I do not think that any hon. Gentleman should talk about blocking Government business, or House of Commons business, on that account. The hon. Gentleman should consider his words afresh in that respect. But there are other ways in which he and others can raise this matter, either by representations to Ministers or in the House itself.
Has my right hon. Friend seen early-day motion No. 300, about a better way of wage negotiations for nurses?
[That this House records its appreciation of the decision of nurses not to strike in pursuance of their justified pay claim; notes that in considering their own interests and that of their patients they have reaffirmed their devotion to their patients; and now urges Her Majesty's Government to seize this opportunity to demonstrate that responsible negotiation can secure results as good as those secured after strike action in other sectors of public service.]
Has he noticed that there are a number of other motions from all parts of the House indicating that there is widespread support for this motion? In view of that, in view of the fact that this may well have been discussed in the Cabinet this morning, and since the Whitley Council meets tomorrow, will he ensure that there is an early statement next week? In addition, will he ensure that there is a possibility of this House being able to discuss whatever arises from these matters?
I am not sure whether a debate on this matter in the next few days or weeks is the best way of proceeding, but I take note of the early-day motion, which is an important one. I hope that my hon. Friend and the House will also take note of what my right hon. Friend the Prime Minister said on this subject a few minutes ago.
Does the right hon. Gentleman recall telling the House that he hoped that early-day motion No. 223, in respect of the Honourable Sir Desmond Ackner, would be withdrawn?
[That an humble Address be presented to Her Majesty, praying that she will be pleased to remove the Honourable Sir Desmond Ackner from the office which he holds as Justice of the High Court.] Has it been withdrawn? If not, how long will that early-day motion remain on the Order Paper before we are given the opportunity to negative it?

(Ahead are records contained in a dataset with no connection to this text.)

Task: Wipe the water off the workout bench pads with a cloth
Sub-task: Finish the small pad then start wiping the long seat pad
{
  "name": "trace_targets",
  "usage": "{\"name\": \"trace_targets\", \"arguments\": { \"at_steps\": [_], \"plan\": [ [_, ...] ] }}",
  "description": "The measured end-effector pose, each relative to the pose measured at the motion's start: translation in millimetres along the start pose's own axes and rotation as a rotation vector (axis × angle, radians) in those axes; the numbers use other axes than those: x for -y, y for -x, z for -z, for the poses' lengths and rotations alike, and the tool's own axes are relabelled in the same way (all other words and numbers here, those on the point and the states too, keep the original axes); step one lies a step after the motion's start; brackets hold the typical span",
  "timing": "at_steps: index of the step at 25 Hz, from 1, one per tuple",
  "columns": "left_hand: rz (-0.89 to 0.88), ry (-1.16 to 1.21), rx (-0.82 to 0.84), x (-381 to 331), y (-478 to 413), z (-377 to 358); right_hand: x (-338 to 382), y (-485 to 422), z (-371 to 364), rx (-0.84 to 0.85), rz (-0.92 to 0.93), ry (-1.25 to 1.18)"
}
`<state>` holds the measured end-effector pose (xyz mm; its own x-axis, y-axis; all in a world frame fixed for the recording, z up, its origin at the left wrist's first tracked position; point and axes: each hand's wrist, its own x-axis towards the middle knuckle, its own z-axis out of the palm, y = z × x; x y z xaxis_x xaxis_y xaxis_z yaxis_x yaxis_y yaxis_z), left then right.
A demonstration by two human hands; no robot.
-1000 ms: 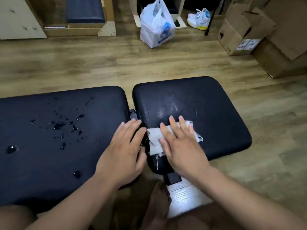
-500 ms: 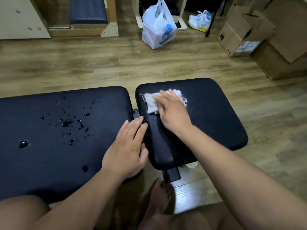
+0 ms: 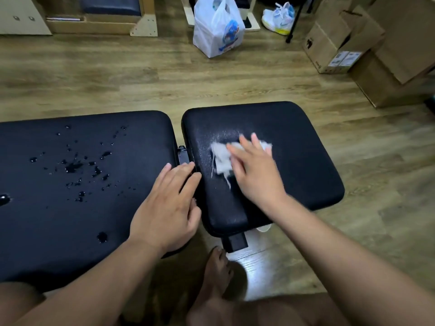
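A wood-plank floor (image 3: pixel 141 78) holds a white plastic bag (image 3: pixel 216 27), cardboard boxes (image 3: pixel 353 43) and a sneaker (image 3: pixel 279 17) beyond a black workout bench. The white cloth (image 3: pixel 220 158) is crumpled and frayed, with loose threads trailing. It lies on the right pad (image 3: pixel 306 149), the shorter surface, under my right hand (image 3: pixel 256 177). My straight, slightly spread fingers (image 3: pixel 246 147) press flat on it, and cloth pokes out to their left and past the tips. My left hand (image 3: pixel 167 208) rests flat, fingers together, at the edge of the left pad (image 3: pixel 47 220), which is beaded with water droplets (image 3: pixel 73 167).
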<state>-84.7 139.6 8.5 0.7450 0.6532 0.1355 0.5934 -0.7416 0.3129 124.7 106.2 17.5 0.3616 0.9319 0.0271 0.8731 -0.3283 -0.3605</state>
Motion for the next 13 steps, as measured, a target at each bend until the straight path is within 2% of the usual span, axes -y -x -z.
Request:
{"name": "trace_targets", "arguments": {
  "at_steps": [3,6,8,11,13],
  "plan": [
    [-0.006,0.000,0.001,1.4,-0.3,-0.3,6.4,-101.5,-5.4,-0.023,-0.037,0.033],
    [-0.018,0.010,-0.004,1.7,-1.8,-1.0,-18.5,-145.4,2.3,0.000,-0.079,-0.006],
    [-0.009,0.009,-0.013,2.1,-0.6,-1.4,-64.3,-135.4,22.5,-0.067,-0.109,0.032],
    [-0.014,0.018,-0.036,2.8,-1.2,-4.3,-135.9,-90.3,65.4,-0.183,-0.418,0.001],
    [-0.016,0.012,-0.036,2.4,-1.4,-4.3,-135.3,-52.9,65.9,-0.234,-0.525,0.010]
  ]
}}
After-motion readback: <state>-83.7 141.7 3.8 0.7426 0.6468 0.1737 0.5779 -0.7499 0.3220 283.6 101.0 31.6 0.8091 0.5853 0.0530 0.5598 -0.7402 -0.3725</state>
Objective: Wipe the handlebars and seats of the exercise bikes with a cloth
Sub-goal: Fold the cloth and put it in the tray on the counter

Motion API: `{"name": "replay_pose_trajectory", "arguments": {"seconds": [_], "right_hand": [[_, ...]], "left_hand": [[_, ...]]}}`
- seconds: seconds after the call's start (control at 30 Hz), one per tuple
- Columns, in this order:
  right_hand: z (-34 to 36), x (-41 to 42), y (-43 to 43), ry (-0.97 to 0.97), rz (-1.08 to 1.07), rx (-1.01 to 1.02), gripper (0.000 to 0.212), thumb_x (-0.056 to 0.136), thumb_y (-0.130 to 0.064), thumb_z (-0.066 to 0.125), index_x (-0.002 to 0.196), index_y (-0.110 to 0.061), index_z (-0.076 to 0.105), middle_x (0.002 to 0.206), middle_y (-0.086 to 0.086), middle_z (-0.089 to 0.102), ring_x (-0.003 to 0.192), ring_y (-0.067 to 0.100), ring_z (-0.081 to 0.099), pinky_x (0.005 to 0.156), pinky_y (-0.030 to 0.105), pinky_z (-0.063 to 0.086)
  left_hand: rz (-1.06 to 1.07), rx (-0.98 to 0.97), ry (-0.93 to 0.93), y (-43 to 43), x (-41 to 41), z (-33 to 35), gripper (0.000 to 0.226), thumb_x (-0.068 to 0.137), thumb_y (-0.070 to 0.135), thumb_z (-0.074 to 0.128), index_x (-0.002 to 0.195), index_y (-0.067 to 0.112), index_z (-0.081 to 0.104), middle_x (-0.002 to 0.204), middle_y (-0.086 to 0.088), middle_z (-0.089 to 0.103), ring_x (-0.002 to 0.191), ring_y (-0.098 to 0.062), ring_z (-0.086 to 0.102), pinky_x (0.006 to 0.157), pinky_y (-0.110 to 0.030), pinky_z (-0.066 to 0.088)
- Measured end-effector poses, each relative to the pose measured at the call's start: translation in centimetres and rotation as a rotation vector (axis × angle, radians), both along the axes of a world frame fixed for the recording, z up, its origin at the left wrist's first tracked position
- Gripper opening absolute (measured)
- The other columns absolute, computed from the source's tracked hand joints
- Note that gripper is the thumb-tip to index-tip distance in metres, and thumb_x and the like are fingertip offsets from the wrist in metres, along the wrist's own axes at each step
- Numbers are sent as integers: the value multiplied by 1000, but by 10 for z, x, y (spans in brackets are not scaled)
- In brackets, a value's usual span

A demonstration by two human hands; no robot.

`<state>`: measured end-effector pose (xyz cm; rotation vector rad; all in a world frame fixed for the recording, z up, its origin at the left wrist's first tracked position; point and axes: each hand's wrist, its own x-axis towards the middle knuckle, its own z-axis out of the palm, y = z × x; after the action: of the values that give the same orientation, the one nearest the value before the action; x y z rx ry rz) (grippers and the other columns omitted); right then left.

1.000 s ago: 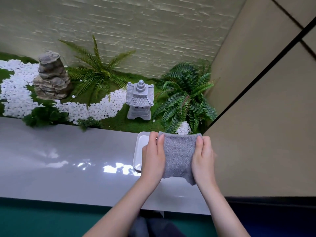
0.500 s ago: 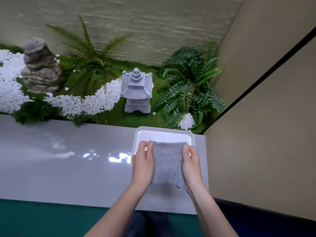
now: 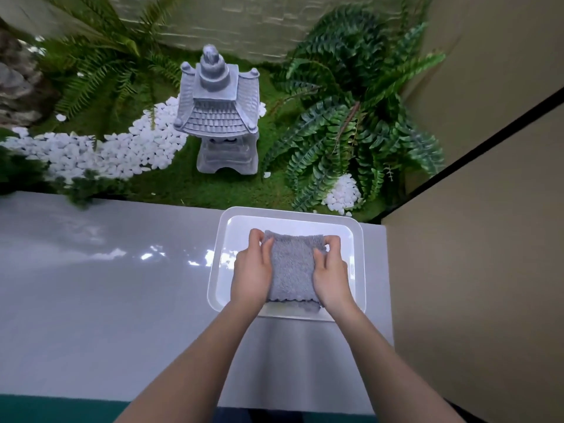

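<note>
Lowered since a second ago into white tray (image 3: 214, 270), grey cloth (image 3: 291, 264) gripped at both side edges by left hand (image 3: 251, 276) and right hand (image 3: 331, 277); likely put-down or dampening step, no bikes visible, release or lift-out needed next.

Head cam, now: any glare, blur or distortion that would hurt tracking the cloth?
Head view: bright glare patches on the glossy counter just left of the tray. The fern at top left is blurred. The cloth, left hand and right hand are sharp. Wide-angle stretch shows toward the edges.
</note>
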<state>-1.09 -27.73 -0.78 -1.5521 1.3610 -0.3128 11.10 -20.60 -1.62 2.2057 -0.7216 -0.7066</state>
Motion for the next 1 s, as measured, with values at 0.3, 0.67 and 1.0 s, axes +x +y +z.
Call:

I still think that the best way of dealing with it is the way that I initially suggested. I still hope that hon. Members will deal with it in that way, but I cannot promise an early debate.
Some time ago, my right hon. Friend promised to give further consideration to early-day motion No. 187 on violence on television, which has now been signed by 132 hon. Members from both sides of the House.

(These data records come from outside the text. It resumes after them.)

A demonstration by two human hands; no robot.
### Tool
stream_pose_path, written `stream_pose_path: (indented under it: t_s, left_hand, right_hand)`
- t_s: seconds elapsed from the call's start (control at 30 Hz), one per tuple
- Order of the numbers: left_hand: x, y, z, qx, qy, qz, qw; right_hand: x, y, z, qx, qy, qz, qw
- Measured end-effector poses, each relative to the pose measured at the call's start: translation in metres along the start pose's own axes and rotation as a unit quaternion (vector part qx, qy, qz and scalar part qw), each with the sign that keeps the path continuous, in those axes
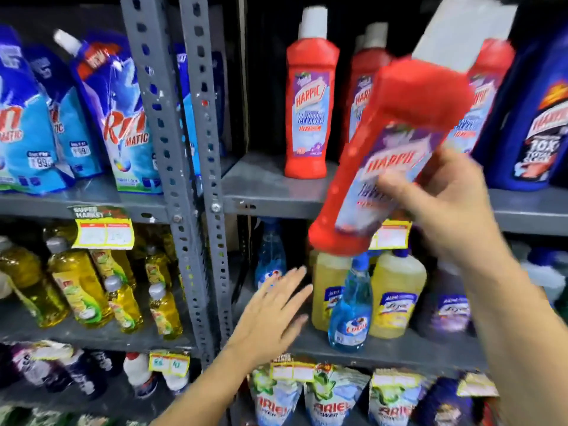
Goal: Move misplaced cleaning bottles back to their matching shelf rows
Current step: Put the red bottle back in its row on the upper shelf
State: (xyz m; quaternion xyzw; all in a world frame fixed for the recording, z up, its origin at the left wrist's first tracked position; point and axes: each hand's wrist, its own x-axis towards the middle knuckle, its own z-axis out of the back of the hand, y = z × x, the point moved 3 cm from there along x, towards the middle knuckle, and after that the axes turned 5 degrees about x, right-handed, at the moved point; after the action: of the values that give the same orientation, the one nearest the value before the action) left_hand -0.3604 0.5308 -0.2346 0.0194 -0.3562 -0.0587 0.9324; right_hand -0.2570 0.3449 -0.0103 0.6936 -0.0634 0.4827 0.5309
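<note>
Now my left hand (273,312) hangs flat and open, holding nothing, in front of the middle shelf near the spray bottle (350,305). My right hand (442,204) is closed round the lower body of the red bottle (384,155), which tilts, cap up and to the right, blurred. Best to straighten it first, then set it upright on the upper shelf (261,186), beside the matching red bottle (310,109) behind.
</note>
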Motion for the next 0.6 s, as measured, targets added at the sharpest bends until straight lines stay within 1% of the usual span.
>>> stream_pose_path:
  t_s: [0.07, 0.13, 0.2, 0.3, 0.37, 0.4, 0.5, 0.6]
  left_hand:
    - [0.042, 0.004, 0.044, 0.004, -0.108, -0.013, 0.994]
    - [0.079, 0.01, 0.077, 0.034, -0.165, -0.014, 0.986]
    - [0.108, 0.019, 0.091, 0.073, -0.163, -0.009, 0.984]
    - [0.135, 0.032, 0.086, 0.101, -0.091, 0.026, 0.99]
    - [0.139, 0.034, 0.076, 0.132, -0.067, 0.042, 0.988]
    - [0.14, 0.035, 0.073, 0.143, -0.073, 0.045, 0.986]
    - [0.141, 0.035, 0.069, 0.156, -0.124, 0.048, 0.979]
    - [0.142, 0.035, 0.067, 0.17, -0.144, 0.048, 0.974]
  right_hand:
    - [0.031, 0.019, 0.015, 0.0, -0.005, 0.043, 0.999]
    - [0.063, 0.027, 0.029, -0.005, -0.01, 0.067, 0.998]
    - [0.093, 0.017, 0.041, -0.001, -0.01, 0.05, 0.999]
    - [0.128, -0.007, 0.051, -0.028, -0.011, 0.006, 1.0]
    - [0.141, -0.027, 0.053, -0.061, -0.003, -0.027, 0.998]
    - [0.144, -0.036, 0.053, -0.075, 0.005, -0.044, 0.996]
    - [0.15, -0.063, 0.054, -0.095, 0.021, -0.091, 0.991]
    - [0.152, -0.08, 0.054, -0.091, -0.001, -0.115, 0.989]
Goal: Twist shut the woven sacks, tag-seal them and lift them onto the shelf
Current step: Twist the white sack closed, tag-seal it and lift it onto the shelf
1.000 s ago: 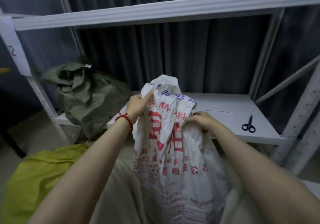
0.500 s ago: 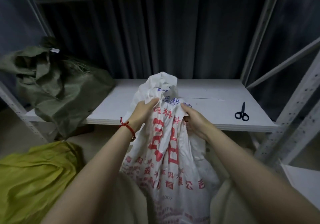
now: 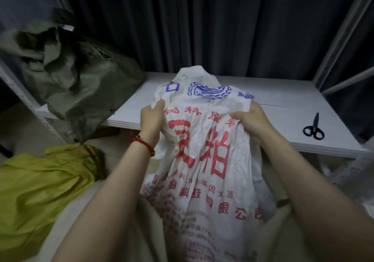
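While 2 hands [image 3: 152,120] [image 3: 254,123] curl apart, each grips sack [image 3: 204,160].

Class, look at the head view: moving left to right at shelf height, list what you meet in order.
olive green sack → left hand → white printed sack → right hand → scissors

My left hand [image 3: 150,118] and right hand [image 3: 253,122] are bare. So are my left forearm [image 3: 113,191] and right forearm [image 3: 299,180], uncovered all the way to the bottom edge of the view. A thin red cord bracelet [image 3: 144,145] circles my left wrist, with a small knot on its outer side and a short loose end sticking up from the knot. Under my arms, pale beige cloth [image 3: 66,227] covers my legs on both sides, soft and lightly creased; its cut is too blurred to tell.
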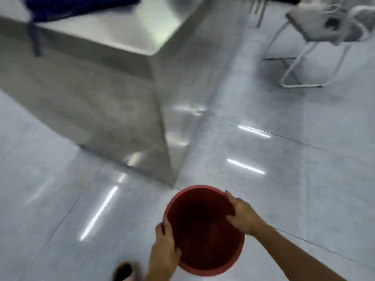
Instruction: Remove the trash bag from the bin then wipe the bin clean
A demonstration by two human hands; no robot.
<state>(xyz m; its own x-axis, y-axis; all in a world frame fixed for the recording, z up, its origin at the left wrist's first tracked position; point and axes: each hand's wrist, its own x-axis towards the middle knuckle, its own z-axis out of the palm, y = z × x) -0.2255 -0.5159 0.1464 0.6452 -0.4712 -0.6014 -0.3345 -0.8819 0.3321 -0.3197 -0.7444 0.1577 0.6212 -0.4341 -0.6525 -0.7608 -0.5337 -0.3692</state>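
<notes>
A round red bin (203, 226) is low in the middle of the view, over the glossy floor, its dark inside facing me. No trash bag shows in it. My left hand (164, 246) grips the near left rim, thumb on the outside and fingers curled over the edge. My right hand (242, 213) holds the far right rim, fingers reaching inside. Both forearms come in from the bottom edge. The frame is blurred by motion.
A stainless steel counter (113, 63) stands ahead on the left, its corner close to the bin; a dark blue cloth (79, 7) lies on top. A white metal-framed chair (316, 37) is at the upper right. A foot (123, 270) shows at the bottom.
</notes>
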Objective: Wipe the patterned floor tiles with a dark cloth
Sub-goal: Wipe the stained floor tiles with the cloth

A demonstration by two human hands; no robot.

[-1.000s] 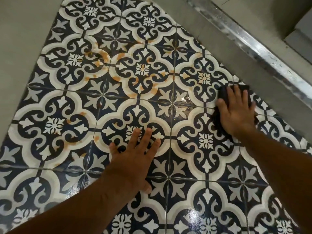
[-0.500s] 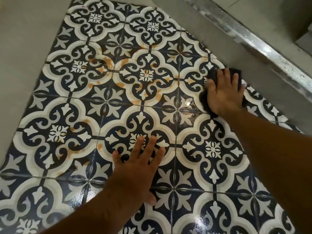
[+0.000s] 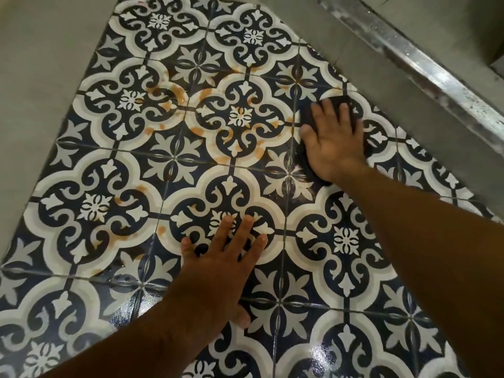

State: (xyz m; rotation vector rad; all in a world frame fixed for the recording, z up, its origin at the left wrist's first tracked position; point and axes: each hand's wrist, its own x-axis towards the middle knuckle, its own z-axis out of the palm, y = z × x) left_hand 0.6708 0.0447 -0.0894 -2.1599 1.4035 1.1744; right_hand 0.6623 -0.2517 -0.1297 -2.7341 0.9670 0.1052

[That this House is strongly of the opinion that films which are categorised as ' X ' films at cinemas and which it is prohibited to show to persons under the age of 18 years should not be shown on television.]

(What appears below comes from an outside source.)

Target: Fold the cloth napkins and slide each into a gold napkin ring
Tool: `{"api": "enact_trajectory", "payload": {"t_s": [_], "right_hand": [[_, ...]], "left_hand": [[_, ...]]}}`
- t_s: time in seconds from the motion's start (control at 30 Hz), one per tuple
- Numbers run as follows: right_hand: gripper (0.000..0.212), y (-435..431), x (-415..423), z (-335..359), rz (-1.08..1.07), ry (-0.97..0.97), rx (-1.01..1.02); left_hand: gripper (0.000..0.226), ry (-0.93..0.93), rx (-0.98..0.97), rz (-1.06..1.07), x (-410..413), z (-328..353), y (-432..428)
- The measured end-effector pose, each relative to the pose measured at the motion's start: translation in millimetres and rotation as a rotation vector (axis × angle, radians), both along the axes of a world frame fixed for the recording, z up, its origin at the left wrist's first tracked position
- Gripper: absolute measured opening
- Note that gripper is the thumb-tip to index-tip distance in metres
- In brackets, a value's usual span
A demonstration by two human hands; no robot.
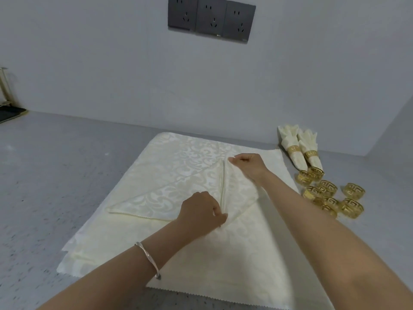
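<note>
The cream damask cloth napkin [169, 175] has a soft sheen. The gold openwork metal napkin rings [328, 193] gleam. The grey speckled table [67, 175] looks matt.

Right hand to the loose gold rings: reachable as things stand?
Probably yes. The loose gold rings lie uncovered just right of the napkin stack, with nothing between them and the right hand. That hand is pinching the top napkin at its fold, so it must let go first.

Looks like a home kitchen or dining prep corner: grey speckled counter [67, 175] run up against a plain pale wall [89, 63], three dark power sockets [211, 20] set in a row above it, cream cloth napkins [178, 151] stacked flat, loose gold napkin rings [328, 193] heaped beside two ringed napkins [299, 148].
</note>
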State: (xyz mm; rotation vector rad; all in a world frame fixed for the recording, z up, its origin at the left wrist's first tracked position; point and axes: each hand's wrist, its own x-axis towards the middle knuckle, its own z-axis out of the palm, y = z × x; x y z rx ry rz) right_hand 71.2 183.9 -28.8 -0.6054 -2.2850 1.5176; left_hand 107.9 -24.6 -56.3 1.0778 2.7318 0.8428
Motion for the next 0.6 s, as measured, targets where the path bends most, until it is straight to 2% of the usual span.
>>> {"api": "enact_trajectory", "payload": {"t_s": [0.13,0.23,0.33,0.43,0.6], "right_hand": [[0.015,-3.0,-9.7,-15.9,0.007,-0.028,0.018],[0.014,-0.2,-18.4,-28.2,0.025,-0.03,0.076],[0.01,3.5,-26.6,-37.9,0.04,-0.043,0.195],[0.016,3.4,-28.1,-41.4,0.038,-0.009,0.271],[0.018,0.0,5.0,-12.9,0.025,0.175,0.34]], "left_hand": [[0.026,0.024,-0.084,-0.01,-2.7,2.1,4.3],[0.024,0.064,-0.071,-0.014,-5.3,-0.2,4.7],[0.041,0.067,-0.019,-0.057,-11.2,-5.2,2.8],[0.07,0.084,-0.077,-0.171,-19.7,-12.8,2.2],[0.072,0.239,-0.303,-0.293,-31.8,-17.6,3.4]]}}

Is he aware that the Home Secretary has stated that violence on television affects the actions of young people? Is it not about time that we had a debate, so that proposals can be made for future action on this very urgent problem?
I cannot promise an early debate on the subject, although I hope that my hon. Friend will again consider the reply that I gave on an earlier occasion. Of course, this is a fitting subject for private Members' debate, and there are plenty of such opportunities.
Bearing in mind that for the first time in its 200-year history the general hospital in Birmingham is faced with total closure today because of industrial action, will the Lord President guarantee that next week the Secretary of State will make a statement on the callous action of the trade unions involved, particularly if, by that time, lives are at risk?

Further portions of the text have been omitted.